What’s Funded in the Senate Finance Committee’s Budget?
The Senate Finance Committee finished crafting its version of the state budget on Wednesday. It largely resembles what Gov. Chris Sununu proposed in February, except for new business tax cuts and a multimillion dollar investment in mental health services.
The committee voted 4-2 along party lines to approve a two-year, $11.8 billion state budget. Republicans believe the spending is conservative enough and tackles important issues facing the state, such as the mental health crisis. Democrats argue the budget doesn’t focus enough on higher education, public health, and workforce training initiatives.
“It’s a solid budget that provides what New Hampshire needs,” said Senate President Chuck Morse. “We certainly have had lists of things that we couldn’t fund, like increased funding for the university system, that we just can’t get to in this budget if we’re going to live within our means.”
One of the biggest differences between Sununu’s proposal and the Senate Finance Committee’s spending plan is the cut in the state’s business profits tax (BPT) and business enterprise tax (BET). Sununu’s budget didn’t include them.
Under the measure, the BPT would drop to 7.7 percent in 2019 and 7.5 in 2021. Meanwhile, the state’s BET would fall to 0.6 percent in 2019 and 0.5 percent in 2021.
“The budget passed by the Senate Finance Committee does not increase or create any new taxes or fees and relies on realistic revenue projections,” said Senate Finance Chair Gary Daniels. “The budget also addresses our state’s top priorities including providing resources for those most in need.
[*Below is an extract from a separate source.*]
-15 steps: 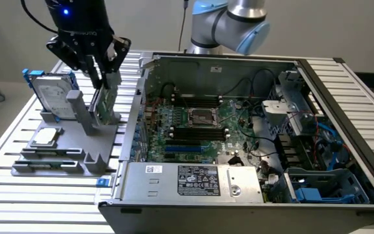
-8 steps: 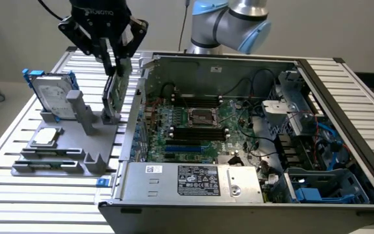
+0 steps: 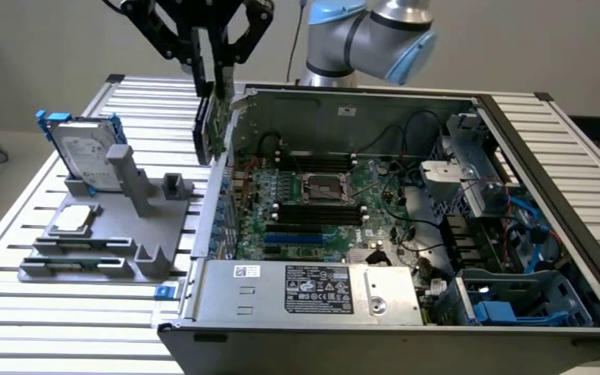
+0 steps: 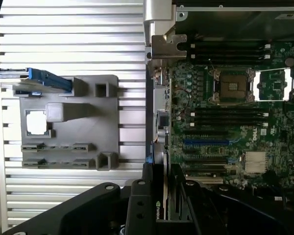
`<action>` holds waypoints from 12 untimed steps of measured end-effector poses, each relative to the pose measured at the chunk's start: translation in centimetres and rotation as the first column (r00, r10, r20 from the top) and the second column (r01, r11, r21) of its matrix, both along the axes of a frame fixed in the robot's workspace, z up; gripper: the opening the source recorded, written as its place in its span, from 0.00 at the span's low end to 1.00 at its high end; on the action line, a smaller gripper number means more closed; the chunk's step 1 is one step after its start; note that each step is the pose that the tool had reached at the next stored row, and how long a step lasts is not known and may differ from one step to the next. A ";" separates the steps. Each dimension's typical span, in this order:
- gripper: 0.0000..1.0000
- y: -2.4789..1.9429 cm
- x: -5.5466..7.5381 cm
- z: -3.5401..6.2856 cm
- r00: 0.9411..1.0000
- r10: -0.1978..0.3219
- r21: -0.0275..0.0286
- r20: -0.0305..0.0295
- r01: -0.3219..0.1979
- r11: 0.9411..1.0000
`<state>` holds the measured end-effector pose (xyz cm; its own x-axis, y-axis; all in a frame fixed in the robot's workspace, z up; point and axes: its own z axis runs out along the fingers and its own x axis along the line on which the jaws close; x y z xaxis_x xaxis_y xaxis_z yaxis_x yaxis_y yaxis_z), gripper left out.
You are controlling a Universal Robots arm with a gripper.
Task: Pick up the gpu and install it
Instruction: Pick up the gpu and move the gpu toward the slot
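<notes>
The gpu point(image 3: 212, 125) hangs edge-down in the air, a slim dark card with a green board face, just above the open computer case's wall on the exterior view's left point(image 3: 219, 195). My gripper point(image 3: 209, 82) is shut on its upper edge. In the wrist view the gpu point(image 4: 161, 205) runs edge-on between my black fingers point(image 4: 137, 196), with a logo showing on its shroud. Below it lies the motherboard point(image 4: 225, 122) with its blue expansion slot point(image 4: 201, 143).
A grey holder point(image 3: 102, 234) stands on the slatted table at the exterior view's left, carrying a silver hard drive with blue clips point(image 3: 81, 152) and a small square chip point(image 3: 74, 220). Inside the case sit the power supply point(image 3: 311, 289), cables point(image 3: 425, 226) and a drive cage point(image 3: 472, 156).
</notes>
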<state>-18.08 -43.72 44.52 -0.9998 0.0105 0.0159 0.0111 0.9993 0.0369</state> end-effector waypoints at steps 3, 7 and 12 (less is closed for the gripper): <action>0.26 0.00 1.3 0.09 1.000 0.000 0.000 -0.003 0.000 1.000; 0.26 0.00 3.2 0.08 1.000 0.000 0.000 -0.004 0.000 1.000; 0.26 0.00 5.5 -0.11 1.000 0.000 0.000 -0.005 0.000 1.000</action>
This budget also includes additional business tax cuts and increases small businesses’ ability to make capital investments. This allows businesses in New Hampshire to create good paying jobs and grow their business, keeping our state competitive with other states in New England and nationally.”
The two Democrats on the committee, Dan Feltes of Concord and Lou D’Allesandro of Manchester, voted against the budget, saying several necessary programs are underfunded.
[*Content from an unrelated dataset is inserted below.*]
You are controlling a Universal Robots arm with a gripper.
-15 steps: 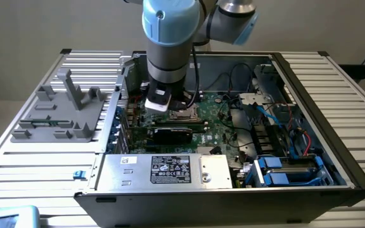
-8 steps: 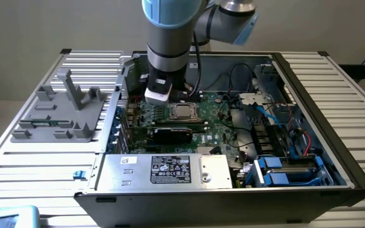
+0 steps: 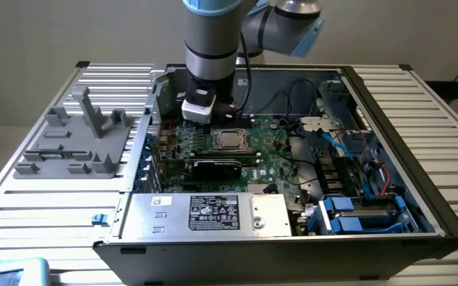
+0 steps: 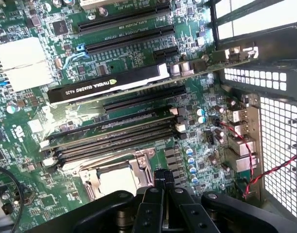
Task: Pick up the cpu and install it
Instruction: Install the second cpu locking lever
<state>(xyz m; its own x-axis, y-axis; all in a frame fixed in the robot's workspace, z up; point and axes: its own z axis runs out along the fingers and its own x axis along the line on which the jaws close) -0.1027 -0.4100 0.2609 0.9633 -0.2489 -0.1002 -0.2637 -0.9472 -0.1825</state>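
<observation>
Closed, empty hand (image 4: 160, 187) above cpu (image 4: 118, 180)

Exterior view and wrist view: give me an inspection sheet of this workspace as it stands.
Surface: slatted metal table, bearing an open computer case.
Job's things: cpu lies in its socket on the motherboard.
Clutter: grey fixture on the exterior view's left; black graphics card in its slot; silver power supply.
Grippers: gripper shut, empty, above the socket.
Cables: blue, red and black leads inside the case.
Surroundings: plain wall, nothing else seen.
</observation>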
“This budget fails to fully fund full-day kindergarten, fails to fully fund our efforts to combat the opioid epidemic, and fails to adequately meet the needs of those suffering from mental illness,” D’Allesandro said. “Make no mistake, this is not the budget I wanted and I will continue to work to ensure that the critical needs of the people of New Hampshire are met.”
The Senate Finance Committee’s budget leaves out money for full-day kindergarten, which Sununu included in his proposal. Those funds, though, are part of a separate bill making its way through the Legislature.
The budget also calls for more than $17 million in spending to increase the number of mental health beds and expand mental health services. That measure was not in Sununu’s budget, but he supports it. It also increases funding for additional social workers and supervisors in the Division for Children, Youth and Families (DCYF). The Alcohol Fund is seeing an allocation of 3.4 percent of revenues, which is up from 1.7 percent in the current budget.
“We addressed our state’s most critical needs, including programs to benefit families with a disabled child and adding 60 new beds and community treatment options to relieve the growing mental health problem,” Daniels said. “We also doubled the Governor’s Commission on Alcohol and Substance Abuse Prevention, Treatment and Recovery to bring new resources into our communities combating the heroin crisis. We also made sweeping changes to the leadership at the Division of Children, Youth and Families and added more caseworkers to ensure our kids’ best interests are being taken care of and they are protected abuse and neglect harm.”
The Senate Finance Committee budget also approves the use of $2 million in unspent money from the 2017 Alcohol Fund for renovations and construction of a youth substance abuse treatment wing at the Sununu Youth Services Center in Manchester. An allocation of $250,000 per year for sexual and domestic violence prevention programs was also approved, along with $1 million in funding for 13 rape and domestic violence crisis centers operated by the N.H. Coalition Against Domestic and Sexual Violence.
Despite these additions, Feltes said the Senate GOP budget doesn’t reflect the needs of Granite Staters.
“This budget fails to include job training programs that would boost our workforce and close our skills gap, breaks promises made to our retirees and increases health care costs for our seniors,” he said. “It fails to live up to our obligations to Granite Staters living with disabilities by failing to fund our developmental disability waitlist and does not adequately deal with childhood mental health. And it fails to provide resources to reform DCYF and protect our most vulnerable children. Quite simply, this budget fails to adequately address the critical and time-sensitive challenges facing our state.”
The budget go the Senate floor for a vote. Usually, after the full Senate approves of its budget, the Senate and House confer to iron out differences between the two budgets. However, the House was unable to pass a budget this year. After the Senate approves of the budget, it will ultimately need to be approved by the full House.
The real test of the budget will be in the lower chamber, after conservative members sided with Democrats to sink the House GOP leadership’s plan last month. They cited an increase in spending and lack of tax cuts as reasons for opposing the budget. With BPT and BET tax cuts, it’s possible they might support the Senate’s plan, which included several provisions from the House budget.
If the state budget makes it through the House, it will head to the governor’s desk for his signature. The whole process needs to be done by the end of the fiscal year on June 30.